We also found that the responsiveness of firms to higher energy costs in terms of the probability of them re-locating was about twice as large for high energy users than for low energy users. This suggests one reason why governments might want to find means of reducing the financial burden of climate policies on high-energy use sectors.

We are not able to determine whether countries are setting environmental standards below socially efficient levels in order to attract and maintain firms, as this would require some measure of the social cost of pollution. Particularly in the case of climate change, these costs are hard to estimate. But our results indicate that countries should not expect many domestic firms to leave in the short term as a result of regulations that lead to increases in the costs of production for manufacturing firms. It may, however, be modestly more difficult to attract foreign firms when domestic climate policy is strengthened in a way which increases end-user energy prices. If this is a significant concern of policy-makers, then this would place more importance on a coordinated regulatory frameworks across countries.

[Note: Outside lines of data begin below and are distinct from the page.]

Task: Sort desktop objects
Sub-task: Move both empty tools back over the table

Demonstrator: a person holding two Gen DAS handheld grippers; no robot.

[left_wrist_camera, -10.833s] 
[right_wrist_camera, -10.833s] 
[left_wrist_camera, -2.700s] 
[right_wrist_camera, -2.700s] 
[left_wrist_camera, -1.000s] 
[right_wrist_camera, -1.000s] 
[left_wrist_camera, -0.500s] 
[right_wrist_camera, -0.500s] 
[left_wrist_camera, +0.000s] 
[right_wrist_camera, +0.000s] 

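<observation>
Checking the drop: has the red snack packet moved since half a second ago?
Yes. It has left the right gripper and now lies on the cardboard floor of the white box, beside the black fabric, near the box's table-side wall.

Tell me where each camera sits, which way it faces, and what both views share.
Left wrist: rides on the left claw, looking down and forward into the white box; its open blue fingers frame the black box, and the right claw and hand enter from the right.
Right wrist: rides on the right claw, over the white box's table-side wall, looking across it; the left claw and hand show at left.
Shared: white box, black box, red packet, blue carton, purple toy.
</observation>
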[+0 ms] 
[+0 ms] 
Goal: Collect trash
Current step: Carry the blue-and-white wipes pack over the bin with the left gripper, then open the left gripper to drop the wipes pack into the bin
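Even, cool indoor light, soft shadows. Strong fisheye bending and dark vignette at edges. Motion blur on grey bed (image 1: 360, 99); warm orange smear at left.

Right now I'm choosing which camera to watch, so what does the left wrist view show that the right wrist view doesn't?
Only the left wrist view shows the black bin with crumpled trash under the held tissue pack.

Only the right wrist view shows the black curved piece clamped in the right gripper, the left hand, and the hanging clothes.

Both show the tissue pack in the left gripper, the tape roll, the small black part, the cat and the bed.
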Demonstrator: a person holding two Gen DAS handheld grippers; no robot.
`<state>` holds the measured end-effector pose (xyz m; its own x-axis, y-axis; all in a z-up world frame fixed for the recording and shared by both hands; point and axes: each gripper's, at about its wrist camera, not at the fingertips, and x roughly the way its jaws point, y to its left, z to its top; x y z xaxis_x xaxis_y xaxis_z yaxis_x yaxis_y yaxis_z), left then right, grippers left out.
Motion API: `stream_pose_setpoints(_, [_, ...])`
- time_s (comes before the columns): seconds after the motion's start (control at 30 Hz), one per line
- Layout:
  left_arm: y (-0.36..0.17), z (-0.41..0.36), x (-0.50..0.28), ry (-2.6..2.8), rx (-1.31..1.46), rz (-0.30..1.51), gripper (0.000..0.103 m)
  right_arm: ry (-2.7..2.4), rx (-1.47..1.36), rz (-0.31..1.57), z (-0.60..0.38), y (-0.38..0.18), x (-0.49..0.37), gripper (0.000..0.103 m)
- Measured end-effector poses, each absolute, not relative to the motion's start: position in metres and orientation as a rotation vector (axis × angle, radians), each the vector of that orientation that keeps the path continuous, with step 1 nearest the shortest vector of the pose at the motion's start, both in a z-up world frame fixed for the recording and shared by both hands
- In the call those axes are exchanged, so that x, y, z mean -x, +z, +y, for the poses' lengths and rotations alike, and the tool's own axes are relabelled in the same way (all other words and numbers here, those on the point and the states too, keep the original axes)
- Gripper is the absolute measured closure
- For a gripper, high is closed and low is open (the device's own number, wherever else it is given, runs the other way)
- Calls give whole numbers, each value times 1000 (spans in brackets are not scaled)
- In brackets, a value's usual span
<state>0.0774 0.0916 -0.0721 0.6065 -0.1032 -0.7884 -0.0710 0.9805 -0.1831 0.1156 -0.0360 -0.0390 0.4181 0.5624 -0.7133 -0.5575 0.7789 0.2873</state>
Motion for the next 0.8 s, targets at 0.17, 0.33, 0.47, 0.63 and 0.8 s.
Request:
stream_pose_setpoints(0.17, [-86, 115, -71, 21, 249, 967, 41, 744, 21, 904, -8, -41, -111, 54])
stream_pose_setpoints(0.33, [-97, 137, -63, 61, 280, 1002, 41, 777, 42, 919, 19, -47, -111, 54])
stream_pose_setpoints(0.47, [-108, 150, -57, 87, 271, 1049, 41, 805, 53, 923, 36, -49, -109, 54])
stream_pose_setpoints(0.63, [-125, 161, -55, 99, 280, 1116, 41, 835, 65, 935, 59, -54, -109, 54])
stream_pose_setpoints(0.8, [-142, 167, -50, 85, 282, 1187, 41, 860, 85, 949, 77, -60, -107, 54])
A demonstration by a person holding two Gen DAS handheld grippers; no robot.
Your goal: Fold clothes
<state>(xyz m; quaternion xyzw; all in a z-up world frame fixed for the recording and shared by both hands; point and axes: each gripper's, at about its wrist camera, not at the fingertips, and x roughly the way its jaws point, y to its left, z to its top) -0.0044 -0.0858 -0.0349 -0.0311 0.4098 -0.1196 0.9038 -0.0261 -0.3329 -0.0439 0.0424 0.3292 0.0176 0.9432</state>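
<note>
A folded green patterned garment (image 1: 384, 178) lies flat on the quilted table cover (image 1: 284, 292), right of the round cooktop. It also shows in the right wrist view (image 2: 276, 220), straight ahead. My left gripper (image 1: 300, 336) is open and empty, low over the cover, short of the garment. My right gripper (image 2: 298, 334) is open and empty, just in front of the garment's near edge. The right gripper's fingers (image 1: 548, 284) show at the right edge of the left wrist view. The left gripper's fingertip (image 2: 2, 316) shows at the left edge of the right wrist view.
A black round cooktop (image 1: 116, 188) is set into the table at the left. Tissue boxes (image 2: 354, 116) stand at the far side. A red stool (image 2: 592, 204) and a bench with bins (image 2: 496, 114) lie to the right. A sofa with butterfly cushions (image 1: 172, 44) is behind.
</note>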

Finally, it is important to note that the effects of variations in electricity prices were explicitly modelled here, not the effects of price changes for all energy inputs which firms make use of. This would clearly be a potentially interesting extension to the paper. Since a carbon tax would also affect the prices of fuels which can substitute for electricity as inputs to production, our results do not show the full effects on carbon leakage or on firm location decisions of such a tax. Moreover, we do not model the link between environmental policy-setting and electricity prices, which is important since, as noted, many factors jointly determine these energy prices. The dynamics of the problem are also not studied in this paper, apart from an investigation of the effects of using lagged prices. Given the typical investment cycles of particularly high-energy intensity industries, then over the longer term (say >20 years), we might see much bigger effects on relocation decisions of sustained differences in wholesale energy prices. However, the data set does not enable us to test for such long-run dynamics. Finally, one might anticipate that firm size would co-determine the probability that a firm would choose to re-locate in response to higher energy costs. Again, this is not investigated in the present paper.